Marisa sat atop their wagon, leaning against a stout barrel of pickles, grounded by the pinch of the metal staves along the curve of her back. They’d retreated to the empty alley where the donkey was tied. This time of day, everyone was out on errands. Though the houses around them were only two stories high, with their shuttered windows and worn facades, they seemed to form a single, conglomerated spire, its chimneys scrabbling like claws at the distant sky. The bustle of the main streets was loud enough to hear even this far back.
Staring up into that cloudless sky, Marisa wondered if Tana ever missed her chance to soar.
She stared down at all those speckles of blood. Some was hers, some not. She touched her knuckles, smearing it into her skin, and her damaged hand offered no clear response, even as she watched it tremble.
With her skirt, wet from the horses’ water barrel, Tana washed her hands clean. “Does it hurt?”
Blood on a blade would dribble and stick. Left long enough, it congealed into rust.
They stared at each other. Marisa rolled her tongue against the roof of her mouth, as if she could taste the spectral lock that shackled her speech.
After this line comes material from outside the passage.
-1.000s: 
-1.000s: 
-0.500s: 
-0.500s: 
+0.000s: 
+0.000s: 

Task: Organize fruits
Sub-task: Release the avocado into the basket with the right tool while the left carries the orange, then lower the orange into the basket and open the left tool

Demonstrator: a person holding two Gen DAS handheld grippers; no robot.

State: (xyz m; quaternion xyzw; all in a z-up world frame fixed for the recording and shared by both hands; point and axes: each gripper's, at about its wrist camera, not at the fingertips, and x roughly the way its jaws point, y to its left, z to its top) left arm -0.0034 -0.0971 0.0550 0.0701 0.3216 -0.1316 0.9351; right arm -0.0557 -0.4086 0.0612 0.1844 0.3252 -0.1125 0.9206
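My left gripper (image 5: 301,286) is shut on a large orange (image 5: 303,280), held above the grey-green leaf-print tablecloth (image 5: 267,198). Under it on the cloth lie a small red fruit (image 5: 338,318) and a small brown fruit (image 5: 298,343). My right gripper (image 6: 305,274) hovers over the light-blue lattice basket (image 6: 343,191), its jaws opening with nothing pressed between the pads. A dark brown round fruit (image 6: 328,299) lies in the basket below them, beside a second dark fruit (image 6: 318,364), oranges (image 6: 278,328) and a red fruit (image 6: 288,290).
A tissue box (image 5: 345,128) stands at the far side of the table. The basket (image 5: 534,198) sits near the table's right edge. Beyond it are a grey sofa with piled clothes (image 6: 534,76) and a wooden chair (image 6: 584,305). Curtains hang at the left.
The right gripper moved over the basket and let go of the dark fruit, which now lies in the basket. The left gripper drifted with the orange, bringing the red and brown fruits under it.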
The hem of Tana’s skirt had grown murky with blood and dirt.
Tana turned to untie the donkey. Marisa bit her lip, fingers clawing the air with feckless desire. A sound slipped out of her. Tana looked back at her, head tilted, a mirthless half smile on her face, a prey animal bewildered by the purposeless actions of a starving predator. Ichor multiplied within Marisa, as she plaintively stretched that numb hand towards her distant wife. Shamed, her eyes begged to close. But then how would she know, without looking, if Tana even deigned to take it? Were they that far gone? How could she trust without—
Tana swept into her. Not for hands, but face. Nails lanced along her cheeks. Marisa craned her neck to close the distance between them. Tana groped Marisa by the armpit, to rein her in. Lips spread one another’s. Tana’s fingers tucked past the bindings of her shirt, cupping her breast, palm rolling over her nipple. The kiss had a weight to it, like drawing water from an ancient well.
Her head thunked against the wagon’s bare timber. Above, the sky was blue, clouds still sparse, and the sun flashed into her eyes. She confronted the blinding light, burning haloes into her vision and feeling the ripple of Tana exploring down her shape. Hands smoothing over the curves of her torso, then down to her waist and, finally, scooping beneath her hips, to draw them up. Tana’s touch was limitlessly slow. She opened the laces of Marisa’s trousers with a pinched finger and thumb. She encouraged Marisa’s knees to part with a fidget of her shoulders. A puff of agitated air escaped Marisa, and her cheeks swelled like a chipmunk. Her hips lashed the air, once, twice, until Tana stilled them, with a kiss upon her stomach.
“Marisa. I’m here.”
Looking down at Tana’s eyes over the small mounds of her breasts and the hills and valleys of her rumpled shirt, Marisa found her throat dry and her insides stilled.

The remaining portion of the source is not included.